Estes fundos são previstos para eventos de baixa ou média intensidade, mas não
para grandes tragédias, já que os estados não podem congelar enormes somas que
limitariam outras demandas orçamentárias (educação, saúde, segurança, etc.) em
função de fatos hipotéticos (terremoto, inundação, tsunami, etc.). Daí que, com
frequência, se revelam insuficientes.
Em 1996, o
México criou um fundo para desastres naturais chamado “Fonden” (Fundo de
Desastres Naturais) que fez água em 2010 quando o país teve que enfrentar
desastres naturais em 18 dos 31 estados e em 850 dos 2.500 municípios. Neste
sentido, perguntou Carta Maior a Williams, se os seguros representam uma
solução. Ou seja, ganham dinheiro, mas se expõem e, em caso de tragédia,
oferecem uma saída a estados com recursos que, por definição, são finitos. Ele
respondeu:
“Esse é precisamente o argumento que utilizam. Mas a realidade é que este seguro
termina desviando o investimento que necessitamos fazer para evitar que a
catástrofe ocorra, em primeiro lugar. O seguro instala a ideia de que estamos
protegidos e, portanto, não é preciso gastar em prevenção.
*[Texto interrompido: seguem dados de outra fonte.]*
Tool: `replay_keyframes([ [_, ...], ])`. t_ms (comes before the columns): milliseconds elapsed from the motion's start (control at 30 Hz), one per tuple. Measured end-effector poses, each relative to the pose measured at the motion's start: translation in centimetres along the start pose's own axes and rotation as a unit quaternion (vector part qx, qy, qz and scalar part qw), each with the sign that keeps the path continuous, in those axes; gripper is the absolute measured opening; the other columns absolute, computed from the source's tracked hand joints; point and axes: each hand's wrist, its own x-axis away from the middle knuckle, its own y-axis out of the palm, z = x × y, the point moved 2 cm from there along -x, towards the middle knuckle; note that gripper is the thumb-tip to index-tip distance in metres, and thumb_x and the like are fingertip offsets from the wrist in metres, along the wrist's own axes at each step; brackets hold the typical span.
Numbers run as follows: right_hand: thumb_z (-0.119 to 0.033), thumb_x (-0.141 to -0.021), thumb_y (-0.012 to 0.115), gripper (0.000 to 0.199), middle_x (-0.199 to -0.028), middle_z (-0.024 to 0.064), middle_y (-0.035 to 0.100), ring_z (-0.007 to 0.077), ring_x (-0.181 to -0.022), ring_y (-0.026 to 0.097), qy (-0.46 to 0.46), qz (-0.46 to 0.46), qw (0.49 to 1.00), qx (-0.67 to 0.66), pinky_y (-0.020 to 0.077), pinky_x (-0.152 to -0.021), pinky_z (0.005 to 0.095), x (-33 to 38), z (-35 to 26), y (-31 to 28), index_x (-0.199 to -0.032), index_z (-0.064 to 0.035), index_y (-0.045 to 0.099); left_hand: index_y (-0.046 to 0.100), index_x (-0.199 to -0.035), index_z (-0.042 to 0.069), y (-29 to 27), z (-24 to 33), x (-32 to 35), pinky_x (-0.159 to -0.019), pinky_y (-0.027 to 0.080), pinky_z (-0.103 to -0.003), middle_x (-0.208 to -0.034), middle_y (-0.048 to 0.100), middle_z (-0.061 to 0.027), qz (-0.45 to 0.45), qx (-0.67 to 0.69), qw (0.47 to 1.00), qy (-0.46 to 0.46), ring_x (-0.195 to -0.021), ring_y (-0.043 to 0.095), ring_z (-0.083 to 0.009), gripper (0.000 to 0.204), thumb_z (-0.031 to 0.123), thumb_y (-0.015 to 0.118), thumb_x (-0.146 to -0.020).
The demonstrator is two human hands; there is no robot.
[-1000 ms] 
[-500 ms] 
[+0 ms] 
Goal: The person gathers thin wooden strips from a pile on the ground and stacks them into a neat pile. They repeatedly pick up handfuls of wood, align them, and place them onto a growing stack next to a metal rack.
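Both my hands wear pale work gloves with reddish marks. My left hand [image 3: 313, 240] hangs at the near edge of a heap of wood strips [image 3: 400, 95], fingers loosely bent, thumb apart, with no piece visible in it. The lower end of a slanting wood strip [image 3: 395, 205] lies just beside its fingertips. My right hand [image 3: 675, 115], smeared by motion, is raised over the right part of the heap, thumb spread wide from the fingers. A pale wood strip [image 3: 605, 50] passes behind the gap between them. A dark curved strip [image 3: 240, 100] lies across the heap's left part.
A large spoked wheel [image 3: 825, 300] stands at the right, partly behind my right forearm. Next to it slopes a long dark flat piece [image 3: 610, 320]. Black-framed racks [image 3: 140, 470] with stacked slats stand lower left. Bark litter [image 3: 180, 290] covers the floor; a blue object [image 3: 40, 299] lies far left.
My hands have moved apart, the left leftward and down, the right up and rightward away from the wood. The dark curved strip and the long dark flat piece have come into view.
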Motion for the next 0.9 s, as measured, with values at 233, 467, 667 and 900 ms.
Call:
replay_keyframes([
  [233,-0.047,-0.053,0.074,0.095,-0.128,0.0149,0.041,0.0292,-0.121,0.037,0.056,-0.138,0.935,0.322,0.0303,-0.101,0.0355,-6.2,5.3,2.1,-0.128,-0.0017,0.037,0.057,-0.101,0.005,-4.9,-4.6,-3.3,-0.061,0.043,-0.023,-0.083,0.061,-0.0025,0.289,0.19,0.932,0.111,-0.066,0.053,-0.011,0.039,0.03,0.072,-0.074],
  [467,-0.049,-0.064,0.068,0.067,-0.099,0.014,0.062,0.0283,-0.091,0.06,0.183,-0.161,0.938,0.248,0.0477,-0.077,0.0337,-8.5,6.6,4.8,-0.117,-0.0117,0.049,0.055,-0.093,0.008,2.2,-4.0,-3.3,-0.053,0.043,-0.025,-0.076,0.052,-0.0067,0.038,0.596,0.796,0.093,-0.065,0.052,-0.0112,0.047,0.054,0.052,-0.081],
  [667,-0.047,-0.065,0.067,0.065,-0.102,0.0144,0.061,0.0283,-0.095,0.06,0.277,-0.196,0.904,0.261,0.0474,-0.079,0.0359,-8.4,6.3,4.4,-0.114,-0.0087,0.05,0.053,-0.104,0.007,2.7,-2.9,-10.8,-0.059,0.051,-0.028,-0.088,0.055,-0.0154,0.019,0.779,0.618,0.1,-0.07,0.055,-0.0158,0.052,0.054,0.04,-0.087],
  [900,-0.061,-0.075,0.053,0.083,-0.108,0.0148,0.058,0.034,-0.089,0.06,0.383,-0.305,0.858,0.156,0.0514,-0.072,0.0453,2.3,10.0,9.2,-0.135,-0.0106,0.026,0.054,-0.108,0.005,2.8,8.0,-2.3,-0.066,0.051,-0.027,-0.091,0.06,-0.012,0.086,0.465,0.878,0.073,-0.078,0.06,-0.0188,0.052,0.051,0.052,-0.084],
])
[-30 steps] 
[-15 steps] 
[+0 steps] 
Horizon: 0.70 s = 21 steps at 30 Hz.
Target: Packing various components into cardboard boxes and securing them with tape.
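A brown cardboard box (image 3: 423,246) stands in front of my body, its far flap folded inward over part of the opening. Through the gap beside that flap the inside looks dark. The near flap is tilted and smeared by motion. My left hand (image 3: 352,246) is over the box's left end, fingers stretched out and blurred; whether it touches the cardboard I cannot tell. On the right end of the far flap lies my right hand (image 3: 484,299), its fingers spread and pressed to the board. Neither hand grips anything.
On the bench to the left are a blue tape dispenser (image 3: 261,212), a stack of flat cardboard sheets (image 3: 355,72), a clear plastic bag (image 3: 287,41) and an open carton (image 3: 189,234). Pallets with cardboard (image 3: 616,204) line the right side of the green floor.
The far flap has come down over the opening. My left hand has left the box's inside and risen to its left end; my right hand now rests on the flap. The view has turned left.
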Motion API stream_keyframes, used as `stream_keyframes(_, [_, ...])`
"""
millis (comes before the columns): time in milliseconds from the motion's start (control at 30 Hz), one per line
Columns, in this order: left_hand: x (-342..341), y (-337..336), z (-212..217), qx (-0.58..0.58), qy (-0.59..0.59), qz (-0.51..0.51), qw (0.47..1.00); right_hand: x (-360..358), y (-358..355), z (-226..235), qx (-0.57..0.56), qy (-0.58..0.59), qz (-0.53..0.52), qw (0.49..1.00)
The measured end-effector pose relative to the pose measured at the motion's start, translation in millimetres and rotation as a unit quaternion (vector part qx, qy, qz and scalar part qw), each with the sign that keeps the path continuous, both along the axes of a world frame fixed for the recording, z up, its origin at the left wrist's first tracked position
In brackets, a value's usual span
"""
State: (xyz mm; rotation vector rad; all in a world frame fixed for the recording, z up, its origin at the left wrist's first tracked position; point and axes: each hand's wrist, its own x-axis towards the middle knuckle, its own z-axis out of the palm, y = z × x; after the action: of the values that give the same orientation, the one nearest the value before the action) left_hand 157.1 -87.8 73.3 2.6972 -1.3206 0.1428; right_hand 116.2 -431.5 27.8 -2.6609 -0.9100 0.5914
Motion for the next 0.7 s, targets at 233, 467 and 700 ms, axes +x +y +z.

Além disso, se
tomamos o exemplo do MTA em Nova York, uma das razões pelas quais ocorreram
tantos cortes orçamentários nos últimos tempos é porque estão pagando dívidas
feitas com o setor privado. De modo que o MTA está pagando esta dívida com
recursos de sua própria receita de bilheteria, o que o limita para fazer as
tarefas de prevenção requeridas”.
Segundo um recente informe publicado pelo New England Journal of Medicine,
o número de desastres naturais triplicou entre 2000 e 2009, em comparação com a
década 1980-89. Nas últimas duas décadas, cerca de 217 milhões de pessoas foram
afetadas a cada ano por desastres naturais. Em outras palavras, questionou a Carta Maior, a tendência é de um aumento deste
tipo de eventos em um contexto econômico internacional complicado. Não é
inevitável que siga este boom dos bônus CAT e de novas variantes deles para
fenômenos ambientais?
“É a tendência. Quando se emitiu o bônus para o MTA houve um excesso de
interessados. Estamos falando de um mercado que nos últimos três ou quatro anos
se converteu em um negócio multimilionário. Este crescimento é intensificado
pelos problemas fiscais. Mas, para além desse quadro, a questão é saber como
vamos lidar com esses fenômenos no médio e no longo prazo. Faltam
soluções sistêmicas. Esta não é uma mera questão tecnológica nem vai ser
solucionada por meio do mercado ou de uma maior consciência individual.
Necessitamos de uma alternativa ao atual sistema de produção e distribuição,
para conseguir uma solução duradoura e sustentável.”